While they were recording record profits last year, they were also writing checks to Uncle Sam to the tune of $100.7 billion — two and a half times what they made in net profit. In fact, previous Tax Foundation research found that from 1977 to 2004, federal and state governments extracted $397 billion by taxing the profits of the largest oil companies and an additional $1.1 trillion in taxes at the pump. In today’s dollars, that’s $2.2 trillion.

So Nancy, you know what you can do with your ‘repeal the tax subsidies’ idea.

PelosiTop Ten Questions for the House GOP on Energy

08/06/2008

As a small band of House Republicans remain on the House floor to call for “drill only” legislation that would not bring immediate relief to consumers, their constituents deserve to know why their representatives in Congress have failed to support serious, responsible proposals put forward by the New Direction Congress. Americans have a right to know if House Republicans will reverse their opposition to these proposals; will Senate Republicans, including Senator McCain, stop blocking these bills; and will the President sign them?

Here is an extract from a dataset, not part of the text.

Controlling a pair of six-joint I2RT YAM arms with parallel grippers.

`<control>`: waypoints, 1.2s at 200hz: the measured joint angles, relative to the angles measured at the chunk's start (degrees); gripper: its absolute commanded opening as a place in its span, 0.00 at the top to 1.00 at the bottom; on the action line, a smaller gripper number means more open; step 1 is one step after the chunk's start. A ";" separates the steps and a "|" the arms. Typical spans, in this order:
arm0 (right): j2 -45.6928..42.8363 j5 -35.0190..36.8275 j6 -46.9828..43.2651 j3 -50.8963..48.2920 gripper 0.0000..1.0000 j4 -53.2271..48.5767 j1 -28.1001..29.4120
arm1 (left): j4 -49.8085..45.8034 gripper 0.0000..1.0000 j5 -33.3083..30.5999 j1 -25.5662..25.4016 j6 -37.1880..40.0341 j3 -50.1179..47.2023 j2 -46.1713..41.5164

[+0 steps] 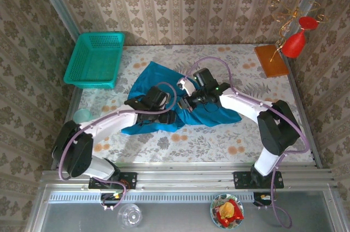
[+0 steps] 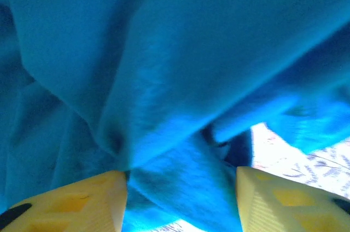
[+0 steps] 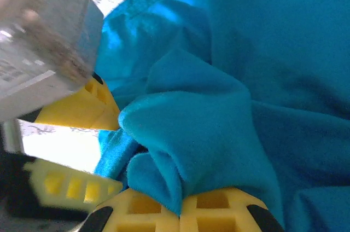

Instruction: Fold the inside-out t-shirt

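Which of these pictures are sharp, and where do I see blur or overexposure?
Top external view: evenly lit, sharp, the t-shirt clear against the floral table. Left wrist view: cloth soft and slightly blurred; table at lower right blown out nearly white. Right wrist view: folds fairly sharp, grey block at upper left blurred, lower-left gap overexposed.

We see the left gripper (image 2: 180,178) with its fingers (image 2: 76,206) cut by the bottom edge; the t-shirt (image 2: 180,68) right ahead of them is blurred. Up-left of the right gripper (image 3: 181,206), there's a blurred grey block (image 3: 38,51) we can't identify.
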 measured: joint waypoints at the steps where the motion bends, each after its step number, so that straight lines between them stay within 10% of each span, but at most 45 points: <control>1: 0.00 0.13 0.00 0.02 1.00 -0.09 0.00 | 0.00 0.61 -0.15 0.00 0.17 0.00 0.17; 42: 1.33 12.66 -2.29 5.05 1.00 -5.79 0.00 | 0.20 0.99 -1.14 2.58 2.25 -0.07 2.08; 114: 10.14 32.44 -1.77 15.26 0.56 -11.58 0.35 | -0.31 1.00 3.69 11.15 7.91 -1.09 0.42; 240: 3.63 16.13 33.62 4.96 0.57 -11.30 9.35 | -0.48 0.94 8.48 11.10 9.64 -2.89 5.16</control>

3. Exxon Mobil announced the highest ever quarterly profit by a U.S. corporation in history last week. With Exxon Mobil making $1,500 a second, how can House Republicans continue to block efforts to repeal tax subsidies to Big Oil?

4. According to the Bush Administration’s own Energy Department, if we repealed the offshore drilling ban today, oil and gas production would not begin there until 2017, and the impact on prices before 2030 would be “insignificant.” Why do House Republicans keep calling for an action that they know won’t solve today’s energy problems?

5. Senator McCain missed two critical votes in the Senate to promote renewable and conservation. The American people have a right to know why he is putting the interests of Big Oil ahead of American consumers. Why is that?

In item number four (above) the wonderful Speaker of the House offers a stunningly stupid question. She suggests favoring independence from foreign oil yet is to short sighted to understand that the US needs to produce crude in America for that to happen. At the same time she wants to force American oil interests to drill on land for which they currently hold leases. It is fine to want to collect royalties that may be owed to the American tax payer from oil companies holding the leases but forcing companies to drill regardless of the probability for success makes no sense. While payoffs from domestic production may not have an immediate effect on prices at the pump, Ms Pelosi, failing to do so will find us in the same boat on imported oil decades in the future.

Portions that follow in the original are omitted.